Even when each chunk appears locally correct, internal links can break at the document level.

Left: Anchor links drift out of sync because headings and links are translated independently across chunks.
Right: After document-level normalization, links correctly resolve to their corresponding translated headings.

Another cluster of issues surfaced when translating longer Markdown documents: internal links would silently break once the content was processed in chunks.

Co-op Translator splits large documents into multiple chunks to fit within model constraints. While this works well for translation itself, it introduces a structural problem. Internal links such as [Go to section](#section-name) depend on heading-derived anchor slugs, and those slugs can change during translation. When each chunk is translated independently, links and headings can drift out of sync.

In practice, this meant that even when translated headings and links looked correct locally within a chunk, they no longer matched at the document level. Tables of contents, section jump links, and cross-references inside the same file could silently break.

The right fix was not to rely on chunk-level correctness.

Instead, Co-op Translator introduced a document-level normalization step for internal anchor links.

The pipeline now parses both the source and translated Markdown using markdown-it, extracts headings, generates GitHub-style slugs from the translated headings, and then realigns internal anchor links so they correctly point to their corresponding translated sections. Rather than trusting fragment identifiers produced during chunk-level translation, links are reconciled against the final translated document structure.

This was not just a small post-processing tweak. It changed where consistency is enforced.

In practice, this required introducing a normalization step that runs after all chunks are merged back into a single document. Instead of assuming each chunk is self-consistent, the system now treats the entire document as the source of truth and rebinds internal links accordingly.

The change was implemented as a dedicated normalization pass:

normalize_internal_anchor_links(source_markdown, translated_markdown)

This function aligns fragment identifiers with translated heading slugs, ensuring that internal navigation remains valid even when content has been translated in multiple independent chunks.

Why this mattered

Technical documentation relies heavily on internal navigation such as tables of contents, section links, and cross-references within the same file.
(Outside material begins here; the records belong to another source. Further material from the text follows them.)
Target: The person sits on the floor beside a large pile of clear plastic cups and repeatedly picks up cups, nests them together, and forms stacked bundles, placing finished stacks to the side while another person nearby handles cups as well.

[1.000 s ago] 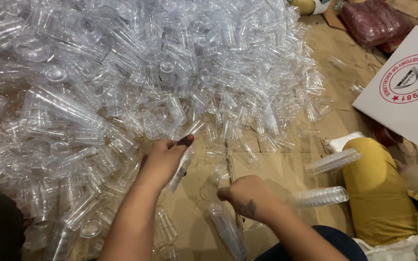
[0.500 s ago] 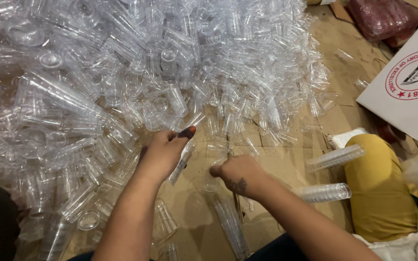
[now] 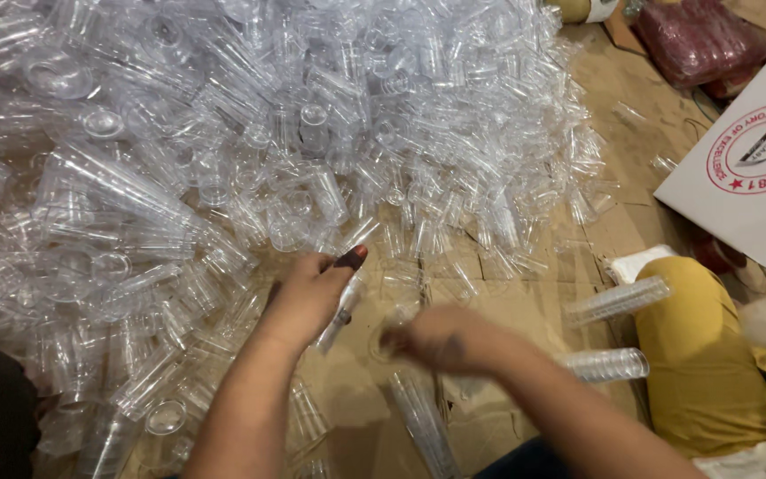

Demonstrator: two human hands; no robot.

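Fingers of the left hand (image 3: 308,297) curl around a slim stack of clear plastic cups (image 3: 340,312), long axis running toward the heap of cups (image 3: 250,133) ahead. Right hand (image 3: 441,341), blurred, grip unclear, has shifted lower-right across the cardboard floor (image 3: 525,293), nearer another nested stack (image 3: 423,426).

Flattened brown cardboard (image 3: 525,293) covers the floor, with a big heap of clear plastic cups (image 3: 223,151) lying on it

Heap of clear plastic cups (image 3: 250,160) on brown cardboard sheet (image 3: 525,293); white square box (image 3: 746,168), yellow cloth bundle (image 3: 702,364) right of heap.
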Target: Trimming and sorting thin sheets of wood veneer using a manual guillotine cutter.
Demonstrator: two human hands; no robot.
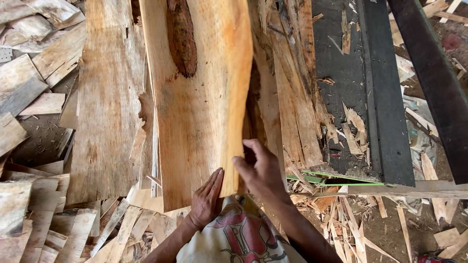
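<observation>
I hold a slab (200,112) of fresh-cut orange wood that runs from the top of the frame down to my hands at lower centre. My left hand (207,199) lies flat and open under its near end, fingers stretched along the underside. My right hand (261,170) curls round the slab's right edge, thumb on the face, gripping it.

I judge the slab stiff and fairly heavy for its thinness: it is long and wide, so it will lever hard against my wrists if I hold only the end. The face looks rough-sawn and dry, so it should not slip, but the edges are ragged and likely to splinter. A dark bark patch (182,36) near the top centre looks weak; I would not take hold there. The best hold, I think, is on the two long edges, further up from the end.

A paler plank (107,107) lies just left of the slab. Offcuts (34,97) cover the floor on the left. A dark machine bed (385,107) stands upper right, with chips on it. I see no containers.
</observation>
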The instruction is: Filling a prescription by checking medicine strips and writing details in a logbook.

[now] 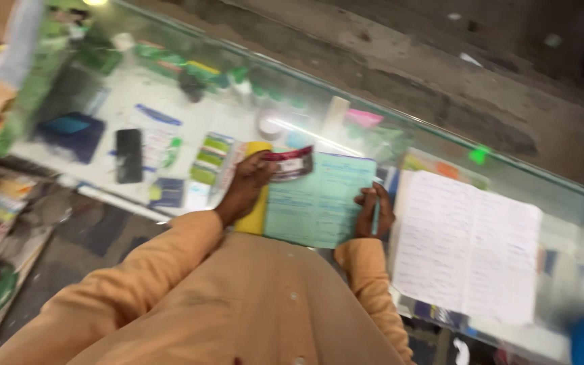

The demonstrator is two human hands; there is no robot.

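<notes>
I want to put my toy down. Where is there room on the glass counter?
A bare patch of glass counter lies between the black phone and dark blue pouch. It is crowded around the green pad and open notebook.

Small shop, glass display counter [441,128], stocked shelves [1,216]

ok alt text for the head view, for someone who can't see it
Seen from above, a person in orange sleeves works at a glass counter: the left hand holds a small dark red packet over a pale green form, and the right hand rests a pen on it. An open handwritten notebook lies to the right.
</notes>
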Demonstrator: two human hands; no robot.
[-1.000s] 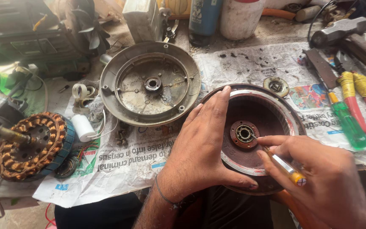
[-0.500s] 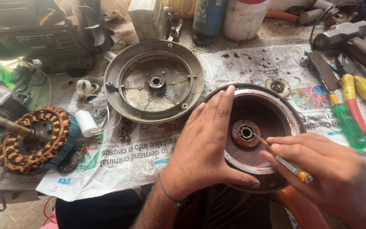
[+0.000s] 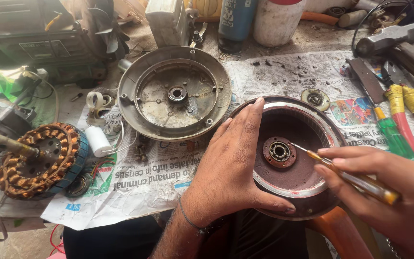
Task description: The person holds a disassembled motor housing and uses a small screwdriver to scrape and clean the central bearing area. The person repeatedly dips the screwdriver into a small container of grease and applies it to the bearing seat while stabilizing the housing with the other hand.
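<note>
Head view: the left hand (image 3: pixel 231 168) lies flat, fingers spread, on the round rusty-red metal motor housing (image 3: pixel 307 177), whose centre bearing (image 3: pixel 280 152) meets the right hand's (image 3: pixel 389 192) pinched yellow-handled screwdriver (image 3: pixel 355 180).

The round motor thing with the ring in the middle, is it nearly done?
Done: the motor is apart; the copper coil and grey cover lie aside on the newspaper. In hand: the left hand steadies the brown housing while the right hand holds a screwdriver by its bearing. Left: everything remains unassembled.
</note>
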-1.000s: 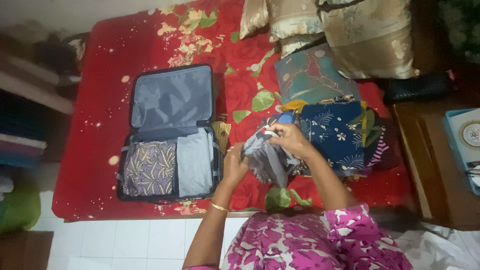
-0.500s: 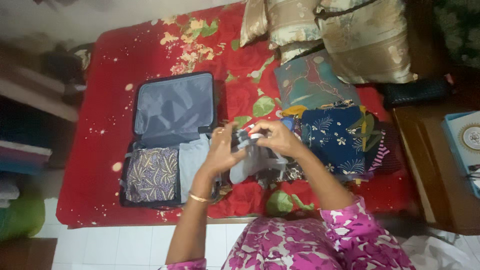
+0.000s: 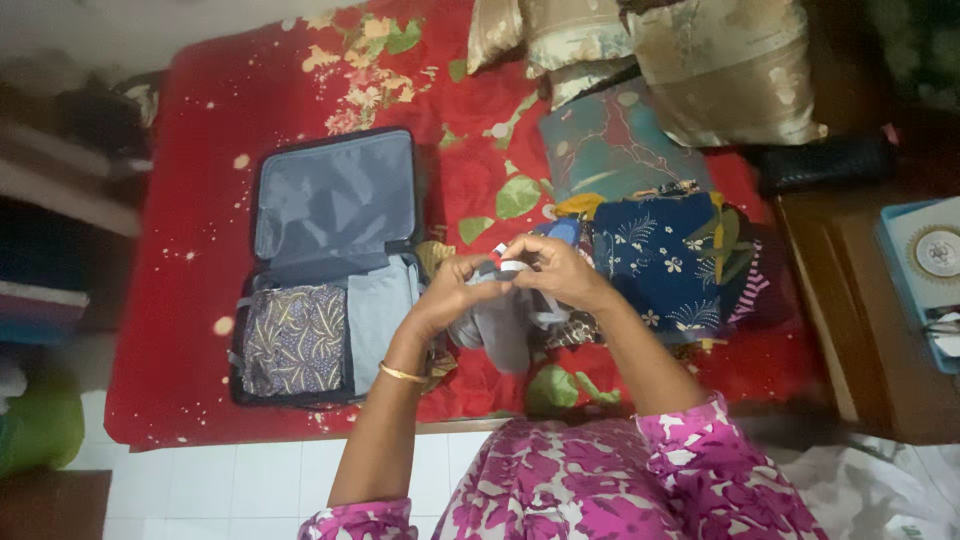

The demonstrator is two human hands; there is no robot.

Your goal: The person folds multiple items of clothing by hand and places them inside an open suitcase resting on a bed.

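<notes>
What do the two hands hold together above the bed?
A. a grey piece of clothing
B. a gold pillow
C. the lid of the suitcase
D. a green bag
A: the left hand and the right hand both grip a grey piece of clothing, which hangs down between them beside the open suitcase.

Dim, soft indoor light; slightly blurred overall, edges darker and smeared.
</notes>
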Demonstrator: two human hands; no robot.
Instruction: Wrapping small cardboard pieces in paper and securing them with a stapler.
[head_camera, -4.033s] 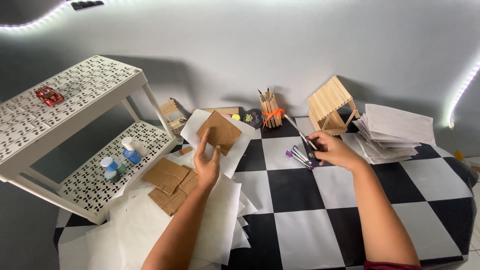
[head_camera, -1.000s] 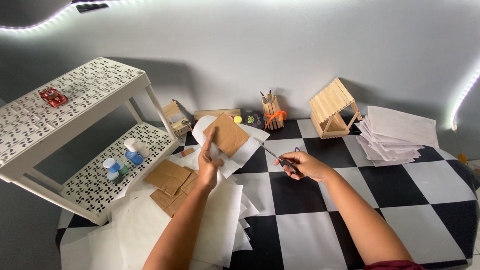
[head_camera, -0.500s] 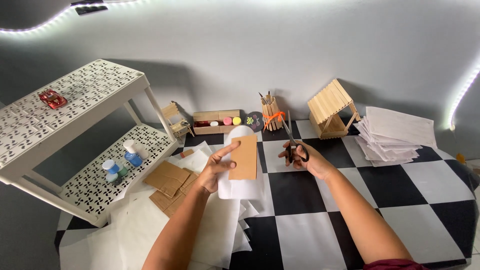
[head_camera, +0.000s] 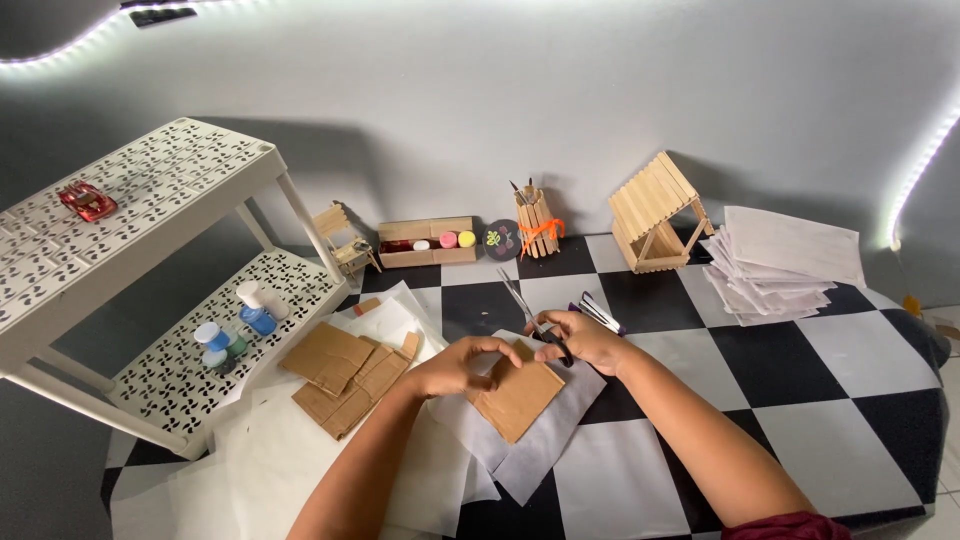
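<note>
Holding a cardboard piece (head_camera: 520, 398) with white paper sheet (head_camera: 540, 450) under it: left hand (head_camera: 455, 365) grips the piece's left edge, fingers curled over the top, thumb underneath. Right hand (head_camera: 585, 340) is closed around scissors (head_camera: 535, 315), fingers through the handles, blades pointing up and away toward the far edge of the checkered tabletop (head_camera: 850, 370). Whether the blades are apart or together can't be told. Scissors touch the cardboard's upper right corner area.

Head view, only one view. Cardboard and paper sit over the middle of the tabletop, near the front edge, lifted or resting — can't tell.

Left of the hands: stack of cardboard scraps (head_camera: 345, 375) on loose white paper (head_camera: 250, 470) at the front-left corner. White perforated shelf unit (head_camera: 150, 190) stands at the left edge; red toy car (head_camera: 88, 200) on its top tier, small paint bottles (head_camera: 235, 325) on the lower tier.

Along the far edge: small wooden chair model (head_camera: 345, 245), cardboard tray of paint pots (head_camera: 425, 242), stick-built pencil holder (head_camera: 537, 222), popsicle-stick house (head_camera: 655, 212). Stack of white sheets (head_camera: 785, 262) near the far-right corner. Pens (head_camera: 600, 313) lie just beside the right hand.
</note>
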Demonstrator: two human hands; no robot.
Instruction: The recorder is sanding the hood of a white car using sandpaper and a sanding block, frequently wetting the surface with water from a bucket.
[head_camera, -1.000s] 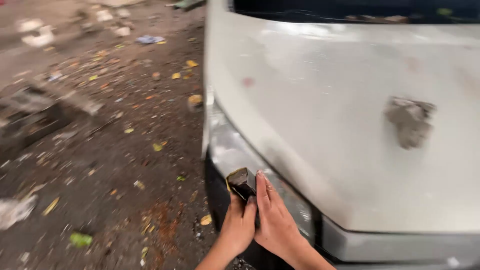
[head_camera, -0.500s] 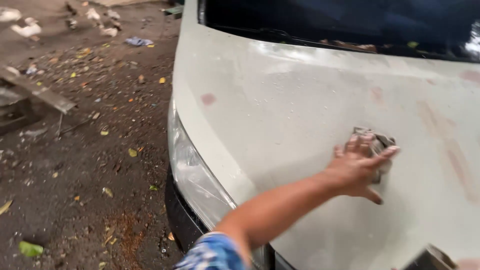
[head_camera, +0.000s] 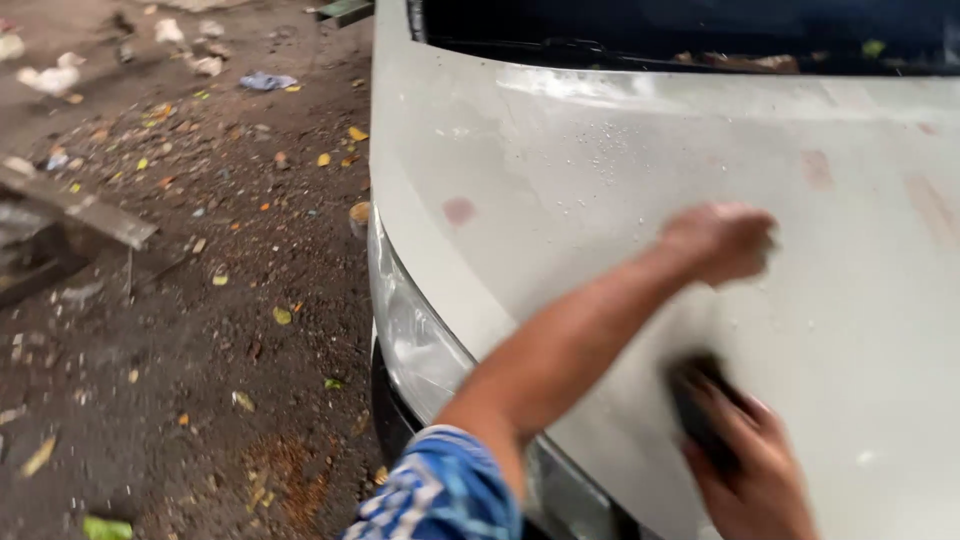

When anchor links drift out of sync with translated headings, the document becomes difficult to navigate even if the translation itself is accurate. Readers may click on links that lead to incorrect sections or nowhere at all, which significantly reduces trust in the content.

These issues surfaced in real-world usage where:

  • Internal links no longer matched translated heading slugs
  • Tables of contents pointed to incorrect or missing sections
  • Cross-references silently broke across chunk boundaries

This highlighted that correctness at the chunk level was not enough. Consistency had to be enforced at the document level.

What changed in practice

Before:

  • Internal links could drift out of sync with translated headings
  • Tables of contents pointed to incorrect or missing sections
  • Cross-references silently broke across chunk boundaries
  • Long documents behaved like fragmented outputs rather than a single unit

After:

  • Internal links are realigned with translated heading slugs at the document level
  • Tables of contents correctly resolve to translated sections
  • Cross-references remain consistent across the entire document
  • Long Markdown documents behave as a single coherent unit

3) We fixed CJK emphasis the safe way

Bold and italic rendering around CJK text was a recurring and subtle failure point.

Issues like “Markdown bold not handled correctly” may look minor, but they reveal a deeper compatibility problem: many Markdown renderers do not consistently apply emphasis when markers sit directly next to CJK characters.

To address this, we introduced a dedicated normalization step for emphasis markers.

Instead of relying on each renderer to interpret `*`, `**`, and `***` correctly in CJK-adjacent cases, Co-op Translator converts them into equivalent HTML tags such as `<em>` and `<strong>` when the target language is Japanese, Korean, or Chinese.

This shifts emphasis rendering from renderer-dependent behavior to deterministic output.

What mattered was not just fixing it, but fixing it safely.

The normalization is strictly scoped to CJK languages and carefully designed to avoid overmatching. It does not mutate inline code spans or unrelated fragments. This is critical, because overly aggressive formatting fixes can easily break code, identifiers, or underscore-heavy technical text.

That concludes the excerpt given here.